TASK REQUIREMENTS
With pictures left out, copy exactly every line from the one containing "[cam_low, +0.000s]" through the end of the material.

═════ DATA SHOWN ═════

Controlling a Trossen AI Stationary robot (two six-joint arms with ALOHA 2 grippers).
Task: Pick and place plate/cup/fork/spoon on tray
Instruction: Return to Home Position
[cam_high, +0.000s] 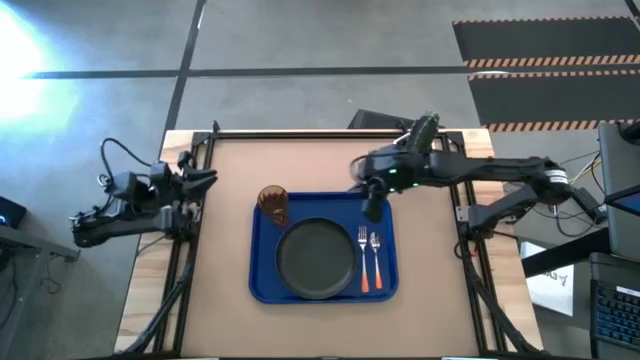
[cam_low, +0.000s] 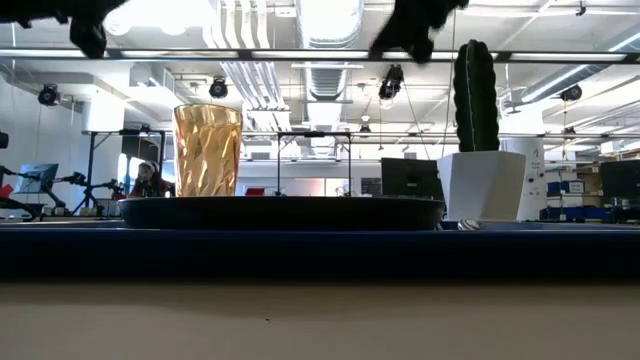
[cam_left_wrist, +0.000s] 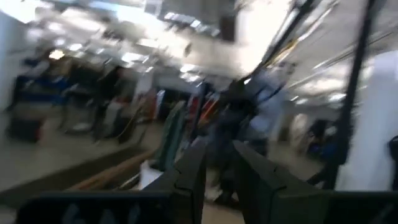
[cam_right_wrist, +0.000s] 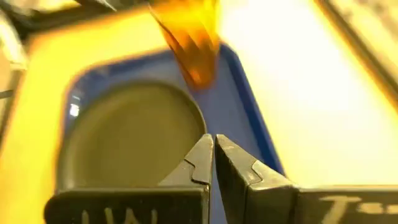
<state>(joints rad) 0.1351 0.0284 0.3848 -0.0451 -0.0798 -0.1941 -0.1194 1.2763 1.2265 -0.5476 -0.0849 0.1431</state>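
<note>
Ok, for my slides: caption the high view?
Plate, cup, fork and spoon on the blue tray; right gripper shut above its edge, left gripper at table's left edge.

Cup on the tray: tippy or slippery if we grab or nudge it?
Probably tippy under a high push: the cup stands upright, taller than wide, narrowing slightly toward its base. Likely light, since it looks like translucent plastic. Its twisted ribs may help grip, though the glossy wall could slip.

On the surface (cam_high: 230, 330) there is one tray (cam_high: 262, 285), one plate (cam_high: 316, 258), one cup (cam_high: 273, 203), one fork (cam_high: 363, 258) and one spoon (cam_high: 375, 260). There is also one cactus (cam_low: 475, 95) in one pot (cam_low: 482, 185).
</note>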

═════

WORKED SOLUTION
[cam_low, +0.000s] 
[cam_left_wrist, +0.000s] 
[cam_right_wrist, +0.000s] 
<state>(joints rad) 0.1351 0.0284 0.3848 -0.0451 -0.0798 -0.1941 -0.1194 1.2763 1.2265 -0.5476 -0.0849 0.1431</state>
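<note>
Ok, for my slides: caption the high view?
Plate, cup, fork and spoon on the blue tray; right gripper shut above its edge, left gripper at table's left edge.

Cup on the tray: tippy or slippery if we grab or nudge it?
Probably tippy under a high push: the cup stands upright, taller than wide, narrowing slightly toward its base. Likely light, since it looks like translucent plastic. Its twisted ribs may help grip, though the glossy wall could slip.

On the surface (cam_high: 230, 330) there is one tray (cam_high: 262, 285), one plate (cam_high: 316, 258), one cup (cam_high: 273, 203), one fork (cam_high: 363, 258) and one spoon (cam_high: 375, 260). There is also one cactus (cam_low: 475, 95) in one pot (cam_low: 482, 185).
</note>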

Nothing remains to be added to this answer.